I was in the supermarket the other day. Night, actually, around 11:00 pm.

A little farther up the aisle is a little family, mom, dad and a toddler -- maybe 2 years old, maybe a bit less -- in the "seat" portion of the cart. And every time the child opens his mouth to speak or whine or whatever, the mom raises her left hand and pops something into his mouth! I have no idea what she was feeding him; I don't think it really matters. I watch it openly, fascinated. The child seems fussy, tired probably. Without fail, every time the child opens his mouth, mom pops some tidbit into the mouth to eat! She's not even paying attention. This seems to be some automatic thing she does by habit. And the child quietens . . . until the next time . . . which comes quickly.

OMG, OMG, OMG!!! How easily -- and how early -- we learn to comfort ourselves with food!

Sad. Very, very sad. Scary, too.
 
Qaterra, I understand exactly what you mean. My mother was always against pacifiers. I used them with both of my girls which my mother was upset with. But a baby's natural instinct is to suck and giving them a bottle every time they cry is a start of what you witnessed in the store. Now, my mother admits that is what she used to do with me. So I never learned how to deal with feelings other than eating. Neither one of my girls have weight problems. I never gave them food or snacks as a comfort food or reward.
 
I never gave them food or snacks as a comfort food or reward.

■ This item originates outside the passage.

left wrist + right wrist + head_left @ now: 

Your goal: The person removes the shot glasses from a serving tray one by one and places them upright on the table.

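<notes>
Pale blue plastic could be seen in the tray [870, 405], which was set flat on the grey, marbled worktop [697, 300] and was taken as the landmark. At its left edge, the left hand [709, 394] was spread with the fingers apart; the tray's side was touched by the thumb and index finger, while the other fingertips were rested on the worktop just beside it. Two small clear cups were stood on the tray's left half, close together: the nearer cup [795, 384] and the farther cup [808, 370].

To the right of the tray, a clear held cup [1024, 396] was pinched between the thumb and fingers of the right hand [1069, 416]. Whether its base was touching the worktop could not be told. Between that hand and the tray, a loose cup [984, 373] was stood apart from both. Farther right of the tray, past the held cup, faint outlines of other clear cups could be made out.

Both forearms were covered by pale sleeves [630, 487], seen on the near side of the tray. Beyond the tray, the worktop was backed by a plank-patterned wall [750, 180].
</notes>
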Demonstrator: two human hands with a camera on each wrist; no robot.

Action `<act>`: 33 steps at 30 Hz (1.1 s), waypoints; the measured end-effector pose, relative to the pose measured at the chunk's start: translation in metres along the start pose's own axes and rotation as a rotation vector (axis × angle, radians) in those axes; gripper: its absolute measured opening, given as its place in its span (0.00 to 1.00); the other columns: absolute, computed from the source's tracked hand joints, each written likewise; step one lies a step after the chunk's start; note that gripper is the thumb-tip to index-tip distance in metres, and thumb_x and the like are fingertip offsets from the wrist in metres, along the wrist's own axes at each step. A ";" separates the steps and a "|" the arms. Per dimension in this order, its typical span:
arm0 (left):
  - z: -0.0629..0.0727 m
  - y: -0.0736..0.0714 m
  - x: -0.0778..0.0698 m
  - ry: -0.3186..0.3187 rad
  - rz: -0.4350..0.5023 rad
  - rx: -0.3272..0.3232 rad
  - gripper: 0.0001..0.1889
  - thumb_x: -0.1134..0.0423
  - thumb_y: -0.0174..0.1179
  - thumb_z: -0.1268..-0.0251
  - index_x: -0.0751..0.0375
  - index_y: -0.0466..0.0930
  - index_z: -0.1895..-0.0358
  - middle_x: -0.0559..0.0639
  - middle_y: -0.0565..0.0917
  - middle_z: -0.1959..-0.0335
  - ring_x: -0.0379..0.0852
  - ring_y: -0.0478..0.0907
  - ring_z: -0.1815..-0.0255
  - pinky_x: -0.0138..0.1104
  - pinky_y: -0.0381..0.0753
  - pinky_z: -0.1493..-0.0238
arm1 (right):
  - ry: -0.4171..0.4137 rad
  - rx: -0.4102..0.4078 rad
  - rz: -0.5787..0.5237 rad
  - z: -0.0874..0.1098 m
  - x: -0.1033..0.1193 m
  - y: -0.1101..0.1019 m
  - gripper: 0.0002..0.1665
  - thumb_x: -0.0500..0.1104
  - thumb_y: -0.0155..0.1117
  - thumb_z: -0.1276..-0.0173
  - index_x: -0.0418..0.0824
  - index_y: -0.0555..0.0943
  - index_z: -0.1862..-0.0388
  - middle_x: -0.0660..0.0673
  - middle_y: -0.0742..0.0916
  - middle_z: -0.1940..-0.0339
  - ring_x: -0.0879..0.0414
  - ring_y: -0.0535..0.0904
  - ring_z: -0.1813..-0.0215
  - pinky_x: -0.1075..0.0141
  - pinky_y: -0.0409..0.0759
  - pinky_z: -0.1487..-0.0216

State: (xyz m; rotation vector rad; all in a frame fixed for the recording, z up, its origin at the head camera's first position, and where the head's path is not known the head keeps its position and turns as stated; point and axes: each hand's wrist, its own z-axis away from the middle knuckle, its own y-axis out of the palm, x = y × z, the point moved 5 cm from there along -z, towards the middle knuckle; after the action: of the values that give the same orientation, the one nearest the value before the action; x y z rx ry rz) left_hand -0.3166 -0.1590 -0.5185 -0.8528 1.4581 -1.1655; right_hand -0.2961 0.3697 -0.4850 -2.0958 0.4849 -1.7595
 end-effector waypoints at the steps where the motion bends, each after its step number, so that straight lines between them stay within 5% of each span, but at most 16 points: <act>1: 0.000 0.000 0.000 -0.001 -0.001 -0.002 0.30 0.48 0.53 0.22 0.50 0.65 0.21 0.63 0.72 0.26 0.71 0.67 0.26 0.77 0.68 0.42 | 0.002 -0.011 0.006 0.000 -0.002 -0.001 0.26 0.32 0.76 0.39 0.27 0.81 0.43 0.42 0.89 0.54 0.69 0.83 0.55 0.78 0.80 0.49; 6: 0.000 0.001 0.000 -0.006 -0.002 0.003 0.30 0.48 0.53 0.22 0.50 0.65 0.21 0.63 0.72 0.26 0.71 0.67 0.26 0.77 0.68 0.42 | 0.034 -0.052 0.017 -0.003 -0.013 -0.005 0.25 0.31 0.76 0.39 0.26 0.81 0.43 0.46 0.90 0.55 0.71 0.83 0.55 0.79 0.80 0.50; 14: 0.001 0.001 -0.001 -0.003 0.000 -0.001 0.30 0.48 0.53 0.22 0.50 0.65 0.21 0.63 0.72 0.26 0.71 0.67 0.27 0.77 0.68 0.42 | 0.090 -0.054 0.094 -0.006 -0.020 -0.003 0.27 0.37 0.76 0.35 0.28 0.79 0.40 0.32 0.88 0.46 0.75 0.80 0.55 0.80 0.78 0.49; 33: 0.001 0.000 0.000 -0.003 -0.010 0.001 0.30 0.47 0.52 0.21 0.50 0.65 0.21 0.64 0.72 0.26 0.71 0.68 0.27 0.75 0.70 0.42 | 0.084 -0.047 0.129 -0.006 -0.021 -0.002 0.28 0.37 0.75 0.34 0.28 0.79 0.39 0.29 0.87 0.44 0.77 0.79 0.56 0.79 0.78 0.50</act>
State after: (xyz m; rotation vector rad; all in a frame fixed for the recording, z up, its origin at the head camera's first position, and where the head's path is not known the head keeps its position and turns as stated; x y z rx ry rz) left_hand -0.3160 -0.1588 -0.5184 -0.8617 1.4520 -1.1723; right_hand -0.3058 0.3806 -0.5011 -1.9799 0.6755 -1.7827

Food as reward! Oh, dear, don't get me started.

You know how sometimes a phrase, a saying, will just spill out of you? It's so automatic, you hardly think before you utter it. Like, "have a nice day" or "how are you?" Sometimes, it isn't even appropriate, yet, there it is, falling out of your mouth at a moment when something else, maybe anything else would have been much, much better.

There's a phrase I used to use with my furry kids. I must have used it thousands of times during my lifetime. Thousands. I've always had furry kids. My parents had Toy Fox Terriers when I was born and I have rarely been without a beloved dog or cat, often more than one, and often females.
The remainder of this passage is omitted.